Work to complete: An exact transcription of all the data is the expected reply.

============

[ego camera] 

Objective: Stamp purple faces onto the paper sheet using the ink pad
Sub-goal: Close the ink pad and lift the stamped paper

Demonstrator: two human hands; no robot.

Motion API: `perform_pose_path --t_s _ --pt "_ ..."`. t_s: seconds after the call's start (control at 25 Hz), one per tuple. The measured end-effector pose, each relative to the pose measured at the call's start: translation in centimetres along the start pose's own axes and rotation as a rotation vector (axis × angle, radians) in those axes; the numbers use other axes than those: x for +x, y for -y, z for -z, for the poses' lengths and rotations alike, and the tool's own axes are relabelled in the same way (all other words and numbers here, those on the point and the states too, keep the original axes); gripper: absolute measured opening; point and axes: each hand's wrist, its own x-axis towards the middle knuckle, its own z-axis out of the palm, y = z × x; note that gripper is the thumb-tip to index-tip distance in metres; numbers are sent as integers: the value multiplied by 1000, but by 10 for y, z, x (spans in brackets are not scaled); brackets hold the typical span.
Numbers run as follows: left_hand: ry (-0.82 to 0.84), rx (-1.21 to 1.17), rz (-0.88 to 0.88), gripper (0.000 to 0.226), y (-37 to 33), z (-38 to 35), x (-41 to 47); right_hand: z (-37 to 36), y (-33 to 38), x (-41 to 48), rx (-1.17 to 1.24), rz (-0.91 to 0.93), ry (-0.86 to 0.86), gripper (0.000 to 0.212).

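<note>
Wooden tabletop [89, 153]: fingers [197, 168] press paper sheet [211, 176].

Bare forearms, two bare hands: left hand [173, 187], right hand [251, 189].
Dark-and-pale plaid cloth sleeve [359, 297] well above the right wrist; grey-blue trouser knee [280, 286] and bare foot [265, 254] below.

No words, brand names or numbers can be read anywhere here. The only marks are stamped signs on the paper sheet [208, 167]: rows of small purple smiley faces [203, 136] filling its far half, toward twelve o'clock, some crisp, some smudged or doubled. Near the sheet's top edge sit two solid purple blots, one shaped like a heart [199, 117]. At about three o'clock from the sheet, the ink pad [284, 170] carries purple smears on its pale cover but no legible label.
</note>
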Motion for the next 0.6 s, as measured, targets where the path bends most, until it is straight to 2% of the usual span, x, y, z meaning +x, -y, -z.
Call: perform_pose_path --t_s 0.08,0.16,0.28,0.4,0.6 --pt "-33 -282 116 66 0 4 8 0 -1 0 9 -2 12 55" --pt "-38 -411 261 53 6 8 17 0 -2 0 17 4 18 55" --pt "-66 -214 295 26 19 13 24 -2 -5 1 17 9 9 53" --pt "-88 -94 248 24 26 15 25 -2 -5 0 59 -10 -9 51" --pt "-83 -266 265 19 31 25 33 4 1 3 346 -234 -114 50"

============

Final answer:
[ego camera] 

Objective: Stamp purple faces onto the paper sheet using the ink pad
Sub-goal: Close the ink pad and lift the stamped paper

Demonstrator: two human hands; no robot.

Motion API: `perform_pose_path --t_s _ --pt "_ ..."`. t_s: seconds after the call's start (control at 25 Hz), one per tuple. The measured end-effector pose, each relative to the pose measured at the call's start: translation in centimetres along the start pose's own axes and rotation as a rotation vector (axis × angle, radians) in those axes; the numbers use other axes than those: x for +x, y for -y, z for -z, for the poses' lengths and rotations alike, and the tool's own axes are relabelled in the same way (all other words and numbers here, those on the point and the states too, keep the original axes); gripper: absolute measured opening; point and axes: each hand's wrist, its own x-axis towards the middle knuckle, its own z-axis out of the palm, y = z × x; note that gripper is the thumb-tip to index-tip distance in metres; numbers are sent as integers: the value multiplied by 1000, but by 10 for y, z, x (spans in brackets are not scaled); brackets hold the typical span.
Numbers run as follows: left_hand: ry (-0.82 to 0.84), rx (-1.21 to 1.17), rz (-0.88 to 0.88), gripper (0.000 to 0.226), y (-37 to 33), z (-38 to 35), x (-41 to 47); right_hand: z (-37 to 36), y (-33 to 38), x (-41 to 48), rx (-1.17 to 1.24), rz (-0.91 to 0.93), ry (-0.86 to 0.86), gripper (0.000 to 0.212).

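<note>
Wooden tabletop [89, 153]: fingers [197, 168] press paper sheet [211, 176].

Bare forearms, two bare hands: left hand [173, 187], right hand [251, 189].
Dark-and-pale plaid cloth sleeve [359, 297] well above the right wrist; grey-blue trouser knee [280, 286] and bare foot [265, 254] below.

No words, brand names or numbers can be read anywhere here. The only marks are stamped signs on the paper sheet [208, 167]: rows of small purple smiley faces [203, 136] filling its far half, toward twelve o'clock, some crisp, some smudged or doubled. Near the sheet's top edge sit two solid purple blots, one shaped like a heart [199, 117]. At about three o'clock from the sheet, the ink pad [284, 170] carries purple smears on its pale cover but no legible label.
</note>
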Motion for the next 0.6 s, as measured, targets where the path bends most, until it is straight to 2% of the usual span, x, y, z meaning +x, -y, -z.
Call: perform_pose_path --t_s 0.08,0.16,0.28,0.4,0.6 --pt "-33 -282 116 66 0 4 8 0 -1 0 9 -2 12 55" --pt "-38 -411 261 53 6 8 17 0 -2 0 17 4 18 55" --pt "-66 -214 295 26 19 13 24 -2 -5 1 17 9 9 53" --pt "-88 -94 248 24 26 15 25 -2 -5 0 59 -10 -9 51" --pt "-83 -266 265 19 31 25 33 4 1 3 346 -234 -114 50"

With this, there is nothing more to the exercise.